Rafsanjani heads the cleric-run Assembly of Experts, which can remove the supreme leader, the country's most powerful figure. He also chairs the Expediency Council, a body that arbitrates disputes between parliament and the unelected Guardian Council.
Rafsanjani and his family have been accused of corruption by Ahmadinejad. And the 75-year-old ayatollah was conspicuously absent Friday from an address by the country's supreme leader calling for national unity and siding with the president.
That fueled speculation that Rafsanjani, who has made no public comment since the election, may be working behind the scenes and favoring Mousavi.
The Assembly of Experts has not publicly reprimanded Supreme Leader Ayatollah Ali Khamenei since he succeeded Islamic Revolution founder Ayatollah Ruhollah Khomeini in 1989. But this crisis has rattled the once-untouchable stature of the supreme leader.
Protesters have openly defied his orders to leave the streets and witnesses said some shouted "Death to Khamenei!" at Saturday's demonstrations — a once unthinkable challenge.
At least some lower-ranking clergy also appeared to have broken with the supreme leader. Photos posted by a moderate conservative news Web site showed what appeared to be mullahs in brown robes and white turbans protesting alongside a crowd of young men, some wearing the green shirts or sashes symbolizing Mousavi's self-described "Green Wave" movement.
The images and others flooding out from Iran in recent days could not immediately be independently verified due to government restrictions on foreign media, who were banned from reporting on Tehran's streets.
Ahmadinejad appeared to be courting his own clerical support. State television showed him meeting with mullahs at the presidential palace and telling them the election had demonstrated popular love for the regime.
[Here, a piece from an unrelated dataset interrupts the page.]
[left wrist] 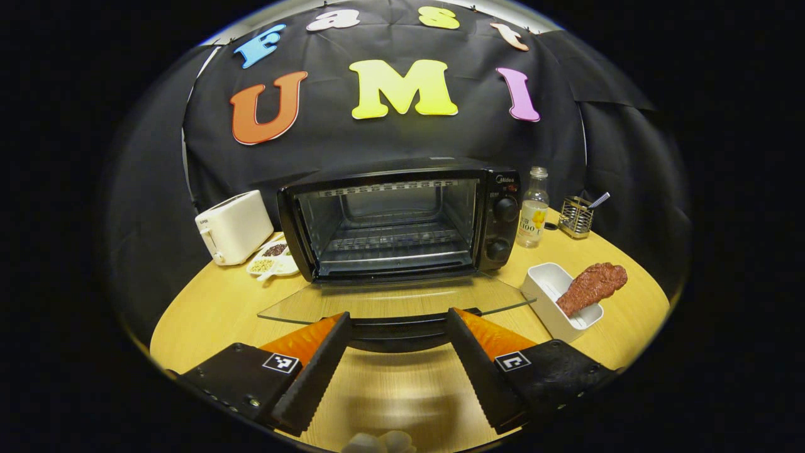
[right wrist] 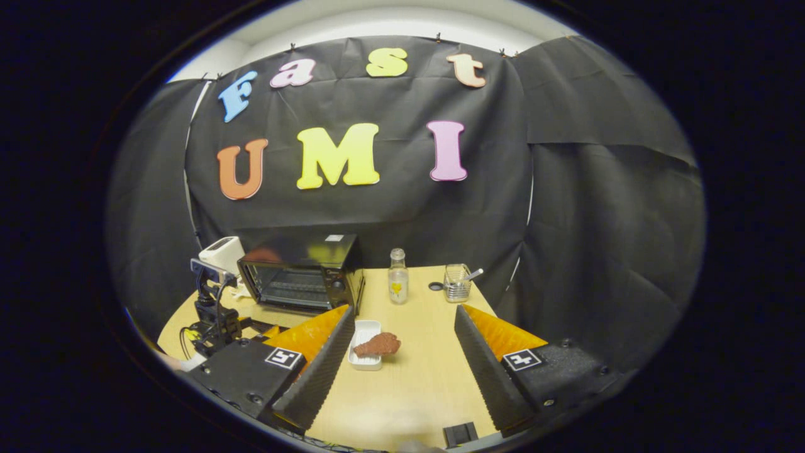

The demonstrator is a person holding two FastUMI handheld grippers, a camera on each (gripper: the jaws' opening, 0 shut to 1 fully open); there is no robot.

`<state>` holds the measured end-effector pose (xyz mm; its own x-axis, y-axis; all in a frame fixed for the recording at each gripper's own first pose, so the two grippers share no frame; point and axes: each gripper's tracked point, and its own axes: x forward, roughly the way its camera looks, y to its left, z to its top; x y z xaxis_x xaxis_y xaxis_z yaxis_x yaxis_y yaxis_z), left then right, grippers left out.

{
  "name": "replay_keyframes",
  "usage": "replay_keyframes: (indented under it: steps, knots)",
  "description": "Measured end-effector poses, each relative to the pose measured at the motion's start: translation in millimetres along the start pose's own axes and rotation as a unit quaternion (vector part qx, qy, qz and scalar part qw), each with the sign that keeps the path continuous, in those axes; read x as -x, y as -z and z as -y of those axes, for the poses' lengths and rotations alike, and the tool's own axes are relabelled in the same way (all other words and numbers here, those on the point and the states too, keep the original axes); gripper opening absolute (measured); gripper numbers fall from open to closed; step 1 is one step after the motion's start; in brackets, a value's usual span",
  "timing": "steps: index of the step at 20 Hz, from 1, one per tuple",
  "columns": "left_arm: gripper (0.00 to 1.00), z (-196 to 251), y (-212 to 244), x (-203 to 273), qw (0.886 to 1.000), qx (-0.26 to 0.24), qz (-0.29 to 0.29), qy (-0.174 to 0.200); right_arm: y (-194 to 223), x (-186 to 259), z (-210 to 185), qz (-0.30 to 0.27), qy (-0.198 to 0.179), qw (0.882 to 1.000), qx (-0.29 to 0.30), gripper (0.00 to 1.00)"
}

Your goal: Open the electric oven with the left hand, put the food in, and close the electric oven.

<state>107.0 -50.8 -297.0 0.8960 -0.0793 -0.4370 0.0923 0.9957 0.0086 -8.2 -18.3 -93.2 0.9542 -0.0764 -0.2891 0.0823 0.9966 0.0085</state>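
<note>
Left gripper view, from left to right: a white toaster (left wrist: 233, 226) stands at the far left of the round wooden table (left wrist: 207, 314), with a small white dish of seeds (left wrist: 273, 258) just beside it. Right of these sits the black electric oven (left wrist: 402, 220), its glass door (left wrist: 396, 302) swung down flat toward the camera and its wire rack bare inside. The door's dark handle (left wrist: 396, 330) lies between the 2 fingers of the left gripper (left wrist: 398, 352), which are spread wide; whether they touch the handle cannot be told. Just right of the oven's 2 knobs stands a clear bottle (left wrist: 532, 217), then a wire holder (left wrist: 575, 217) with a utensil in it. Nearer, right of the open door, a white tray (left wrist: 550, 299) carries the brown piece of food (left wrist: 591, 286), which leans over the tray's far rim. In the right gripper view the right gripper (right wrist: 402, 352) hovers above the table with its fingers spread apart and nothing between them; the tray with the food (right wrist: 376, 345) lies ahead between them, and the oven (right wrist: 302, 270) stands at the far left, the other gripper's rig (right wrist: 210, 314) in front of it.
</note>
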Motion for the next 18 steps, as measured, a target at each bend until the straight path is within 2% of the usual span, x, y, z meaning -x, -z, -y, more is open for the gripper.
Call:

He criticized British Prime Minister Gordon Brown and President Barack Obama, who on Saturday urged Iranian authorities to halt "all violent and unjust actions against its own people."
"With that behavior you will not be among Iran's friends," Ahmadinejad said, in a potentially ominous sign for Obama's recent efforts to warm relations with Iran.
Strengthening Ahmadinejad's position, Iran's military issued a thinly veiled warning to Mousavi after days of silence.
"We are determined to confront plots by enemies aimed at creating a rift in the nation," said Gen. Gholam Ali Rashid, acting joint chief of the armed forces.
Foreign Minister Manouchehr Mottaki accused Britain of sending spies to manipulate the election, blasted France for "treacherous and unjust approaches" and said Germany had unfairly criticized Iran's government.
Blaming foreign conspirators is a staple of Iranian government rhetoric that resonates for many in a country with a long history of manipulation by Britain, the U.S. and other powers.
British Foreign Secretary David Miliband "categorically" denied his country was meddling and German Chancellor Angela Merkel urged Iran anew to conduct a complete and transparent recount.
"This can only damage Iran's standing in the eyes of the world," Miliband said.
The British Broadcasting Corp. said its Tehran-based correspondent, Jon Leyne, had been asked to leave the country but its office remained open. Newsweek said journalist Maziar Bahari, a Canadian citizen, had been detained without charge and LIFE reported the arrest of the photojournalist who took an iconic photograph of a young woman in a headscarf making a "V" for victory gesture at the camera as white smoke roiled in the background. It did not reveal the photographer's name.
Reporters Without Borders said 23 journalists had been arrested during the past week.
There were unconfirmed reports of small demonstrations and clashes Sunday, and stores were closed in Tehran neighborhoods that saw violence the day. Life appeared to be normal in other parts of Tehran on Sunday, a weekday in Iran, but experts cautioned that it could be a brief lull and not the end of Iran's worst internal turmoil in three decades.